His Master's Voice, Odeon, Columbia, and Pathe had all begun recording in East Africa by 1930. Although the downturn and increased competition caused His Master's Voice's sales to decline significantly in 1931, by mid-1931 they had sold over 72,000 records in East Africa, the vast majority of which were recordings by Siti binti Saadi and a few other Taarab performers. Given that Kiswahili is and has always been the most commonly spoken language in East Africa, it seems logical from a marketing perspective that the choice to make music recorded in that language was made. But as Wemer Graebner has claimed, colonial administrators and missionaries in East Africa, who promoted Swahili taarab as a more "developed" and "civilised" kind of music, also had a significant impact on the practises of business executives.

Over 250 songs were recorded by Siti and her band for various labels. Unsurprisingly, not all of her songs were memorable, and not all of her best songs were recorded.

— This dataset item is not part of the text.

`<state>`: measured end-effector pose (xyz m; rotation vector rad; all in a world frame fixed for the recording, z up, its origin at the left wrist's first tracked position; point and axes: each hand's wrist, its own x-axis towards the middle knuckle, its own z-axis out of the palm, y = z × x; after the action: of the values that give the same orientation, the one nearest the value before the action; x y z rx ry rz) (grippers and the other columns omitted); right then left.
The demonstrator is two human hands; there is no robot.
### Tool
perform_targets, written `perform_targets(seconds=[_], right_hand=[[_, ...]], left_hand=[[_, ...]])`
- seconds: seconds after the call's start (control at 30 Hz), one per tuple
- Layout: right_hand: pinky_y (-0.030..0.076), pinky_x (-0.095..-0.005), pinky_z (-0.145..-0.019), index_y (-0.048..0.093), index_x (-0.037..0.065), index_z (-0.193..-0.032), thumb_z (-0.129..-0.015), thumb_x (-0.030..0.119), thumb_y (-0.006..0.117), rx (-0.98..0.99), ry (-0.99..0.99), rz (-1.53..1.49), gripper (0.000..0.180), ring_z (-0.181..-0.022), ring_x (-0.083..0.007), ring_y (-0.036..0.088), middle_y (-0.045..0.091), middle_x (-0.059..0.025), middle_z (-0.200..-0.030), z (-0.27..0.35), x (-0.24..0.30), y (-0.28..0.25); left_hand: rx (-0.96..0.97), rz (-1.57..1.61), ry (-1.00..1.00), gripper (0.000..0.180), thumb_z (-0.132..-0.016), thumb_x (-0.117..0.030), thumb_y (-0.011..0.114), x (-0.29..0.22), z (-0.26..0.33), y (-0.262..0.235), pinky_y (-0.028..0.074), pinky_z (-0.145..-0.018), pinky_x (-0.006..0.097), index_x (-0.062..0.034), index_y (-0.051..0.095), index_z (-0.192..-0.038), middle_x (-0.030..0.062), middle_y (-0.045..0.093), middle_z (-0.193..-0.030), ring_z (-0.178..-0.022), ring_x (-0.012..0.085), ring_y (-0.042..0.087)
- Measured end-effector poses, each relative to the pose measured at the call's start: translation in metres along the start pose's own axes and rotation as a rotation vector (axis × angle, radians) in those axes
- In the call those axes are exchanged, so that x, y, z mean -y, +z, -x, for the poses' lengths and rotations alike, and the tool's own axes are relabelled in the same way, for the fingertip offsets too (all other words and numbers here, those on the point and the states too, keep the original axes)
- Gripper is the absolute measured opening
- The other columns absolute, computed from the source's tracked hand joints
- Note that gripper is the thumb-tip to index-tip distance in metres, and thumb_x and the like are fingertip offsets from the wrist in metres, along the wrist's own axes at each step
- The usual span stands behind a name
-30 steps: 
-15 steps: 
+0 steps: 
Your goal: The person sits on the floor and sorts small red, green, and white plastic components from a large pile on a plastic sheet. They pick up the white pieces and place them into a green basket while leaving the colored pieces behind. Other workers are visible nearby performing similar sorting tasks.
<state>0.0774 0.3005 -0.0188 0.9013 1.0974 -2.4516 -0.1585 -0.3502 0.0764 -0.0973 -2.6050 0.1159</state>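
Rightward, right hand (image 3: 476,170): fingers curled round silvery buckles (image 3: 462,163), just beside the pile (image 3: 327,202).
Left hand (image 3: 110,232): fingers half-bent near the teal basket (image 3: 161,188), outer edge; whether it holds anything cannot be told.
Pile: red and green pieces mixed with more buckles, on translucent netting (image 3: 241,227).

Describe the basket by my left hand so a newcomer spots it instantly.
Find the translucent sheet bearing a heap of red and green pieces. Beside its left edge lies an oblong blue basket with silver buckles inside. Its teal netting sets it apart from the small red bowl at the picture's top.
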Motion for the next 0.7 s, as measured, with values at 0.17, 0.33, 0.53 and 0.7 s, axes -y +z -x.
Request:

One hundred of these song texts were analysed, and the results showed that 20% of the band's songs dealt with social and cultural issues, 2% with religion, and 60% with love-related themes. Siti's sharp criticisms of local class and gender issues made up less than a quarter of her published works, yet they are the ones for which she is most known. There are no company records that would shed more light on the specifics of what was recorded, how the content was chosen, or whether it was subject to censorship by the firm or colonial authority.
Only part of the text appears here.